_ASSIGNMENT_
With no words added or dropped, transcribe the listing that follows.

_SOURCE DATA_
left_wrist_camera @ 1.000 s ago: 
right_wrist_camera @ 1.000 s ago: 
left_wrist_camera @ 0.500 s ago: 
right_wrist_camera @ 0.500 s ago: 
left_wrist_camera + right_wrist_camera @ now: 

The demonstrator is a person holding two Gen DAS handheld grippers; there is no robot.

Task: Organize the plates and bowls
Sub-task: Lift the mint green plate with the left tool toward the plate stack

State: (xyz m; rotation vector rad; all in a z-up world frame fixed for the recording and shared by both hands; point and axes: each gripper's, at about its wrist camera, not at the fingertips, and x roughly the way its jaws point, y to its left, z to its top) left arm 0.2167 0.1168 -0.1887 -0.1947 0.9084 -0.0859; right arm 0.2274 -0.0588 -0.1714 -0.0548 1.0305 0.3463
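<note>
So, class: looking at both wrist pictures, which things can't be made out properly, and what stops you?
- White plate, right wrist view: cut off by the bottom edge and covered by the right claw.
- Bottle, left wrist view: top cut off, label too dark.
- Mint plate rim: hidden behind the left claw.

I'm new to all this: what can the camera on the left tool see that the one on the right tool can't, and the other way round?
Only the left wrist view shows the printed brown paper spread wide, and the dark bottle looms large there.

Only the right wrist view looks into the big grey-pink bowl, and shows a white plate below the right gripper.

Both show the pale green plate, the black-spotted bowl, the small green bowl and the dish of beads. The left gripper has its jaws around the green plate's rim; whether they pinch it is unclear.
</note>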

_RESPONSE BELOW_
left_wrist_camera @ 1.000 s ago: 
right_wrist_camera @ 1.000 s ago: 
left_wrist_camera @ 0.500 s ago: 
right_wrist_camera @ 0.500 s ago: 
left_wrist_camera + right_wrist_camera @ now: 

The demonstrator is a person holding two Gen DAS handheld grippers; there is no robot.

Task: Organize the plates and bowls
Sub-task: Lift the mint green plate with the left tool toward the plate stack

State: (xyz m; rotation vector rad; all in a z-up world frame fixed for the recording and shared by both hands; point and axes: each gripper's, at about its wrist camera, not at the fingertips, and x roughly the way its jaws point, y to its left, z to its top) left arm 0.2167 0.1168 -0.1887 -0.1947 0.9084 -0.0859; right arm 0.2274 -0.0588 -0.1714 -0.0548 1.0305 0.3463
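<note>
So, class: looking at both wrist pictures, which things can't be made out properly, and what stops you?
- White plate, right wrist view: cut off by the bottom edge and covered by the right claw.
- Bottle, left wrist view: top cut off, label too dark.
- Mint plate rim: hidden behind the left claw.

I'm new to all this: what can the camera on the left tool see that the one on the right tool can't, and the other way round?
Only the left wrist view shows the printed brown paper spread wide, and the dark bottle looms large there.

Only the right wrist view looks into the big grey-pink bowl, and shows a white plate below the right gripper.

Both show the pale green plate, the black-spotted bowl, the small green bowl and the dish of beads. The left gripper has its jaws around the green plate's rim; whether they pinch it is unclear.
</note>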

Nothing more belongs to the answer.